Le concert de l'après-midi lors de la journée thématique « Screams of Despair » du Festival Louvain 20:21 promet d'être une expérience unique et intense. Tant pour le public que pour l'interprète. Le jeune pianiste Brecht Valckenaers, artiste en résidence cette année, s'attaque à la cinquième sonate de Galina Oustvolskaïa, qui exige le meilleur de l'exécutant. De plus, il la combine également avec une sélection de préludes et fugues de Dmitri Chostakovitch. Aux côtés du musicologue Elias Van Dyck, il explique pourquoi c'est littéralement un tour de force.

Née et élevée à Léningrad/Saint-Pétersbourg, Galina Oustvolskaïa (1919-2006) aimait souligner que ses compositions et elle-même étaient « uniques ». Elle se sentait souvent incomprise, tout en proclamant que sa musique « était simplement incompréhensible ». Selon elle, la plupart de ce que les musicologues écrivaient sur sa musique n'était tout simplement pas vrai. « Je demande à tous ceux qui aiment vraiment ma musique de renoncer à toute analyse théorique. »
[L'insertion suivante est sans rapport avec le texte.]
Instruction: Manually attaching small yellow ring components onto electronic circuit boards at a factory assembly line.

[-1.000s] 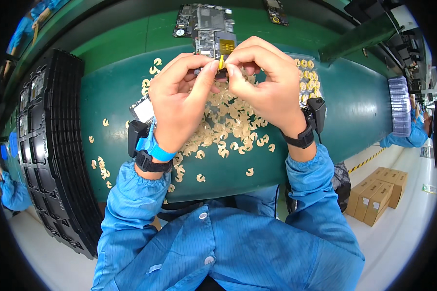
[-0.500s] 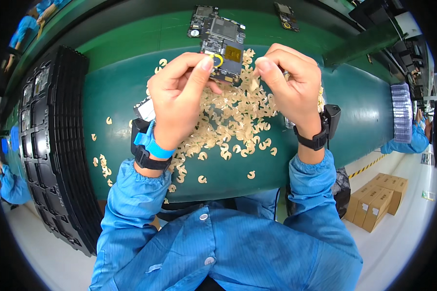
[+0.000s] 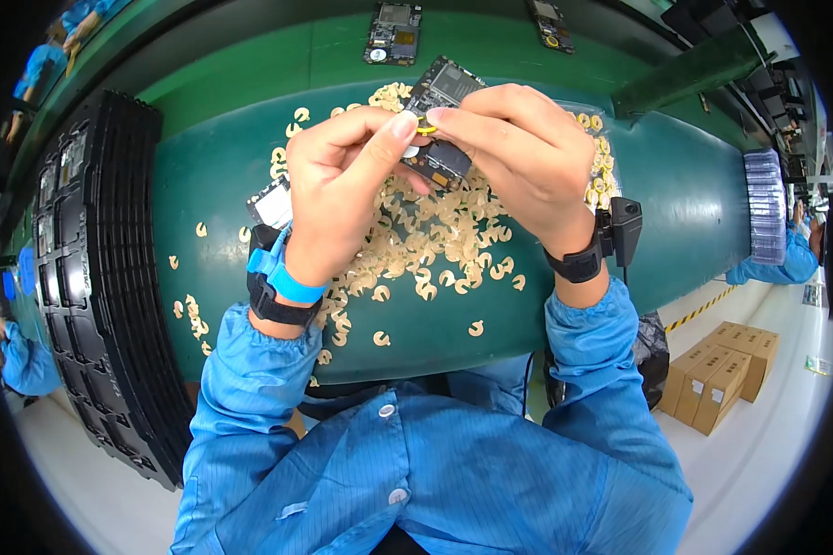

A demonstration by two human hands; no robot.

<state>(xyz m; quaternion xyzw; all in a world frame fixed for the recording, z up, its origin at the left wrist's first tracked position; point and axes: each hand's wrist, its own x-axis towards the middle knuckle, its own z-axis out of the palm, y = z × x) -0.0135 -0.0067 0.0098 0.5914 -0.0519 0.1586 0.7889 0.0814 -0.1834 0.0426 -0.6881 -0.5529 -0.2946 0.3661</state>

Pourtant, Elias Van Dyck a fait exactement cela pour son mémoire de maîtrise (« Toutes mes forces – Extrême volume dans les cinquième et sixième sonates pour piano de Galina Oustvolskaïa », 2020) en musicologie : analyser ses sonates pour piano. De plus, il a gratté au-delà de la couche religieuse ou spirituelle qui enveloppe presque toujours l'image d'Oustvolskaïa. « Ah, » dit Elias Van Dyck, « elle a aussi dit que quiconque voulait dire quelque chose sur sa musique devait souffrir comme elle a souffert en composant. Je ne sais pas si j'ai assez souffert à ses yeux. » (rires) Son aversion était peut-être liée au contexte dans lequel les musicologues en Union soviétique étaient souvent le porte-parole du régime. Je voulais surtout montrer qu'une analyse raisonnée des cinquième et sixième sonates pour piano était possible avec des moyens assez traditionnels. Alors que selon moi, la réception d'Oustvolskaïa ne va pas plus loin que de constater que sa musique est souvent extrêmement forte, puis de basculer vers une certaine imagerie religieuse, j'ai essayé de creuser plus profondément. »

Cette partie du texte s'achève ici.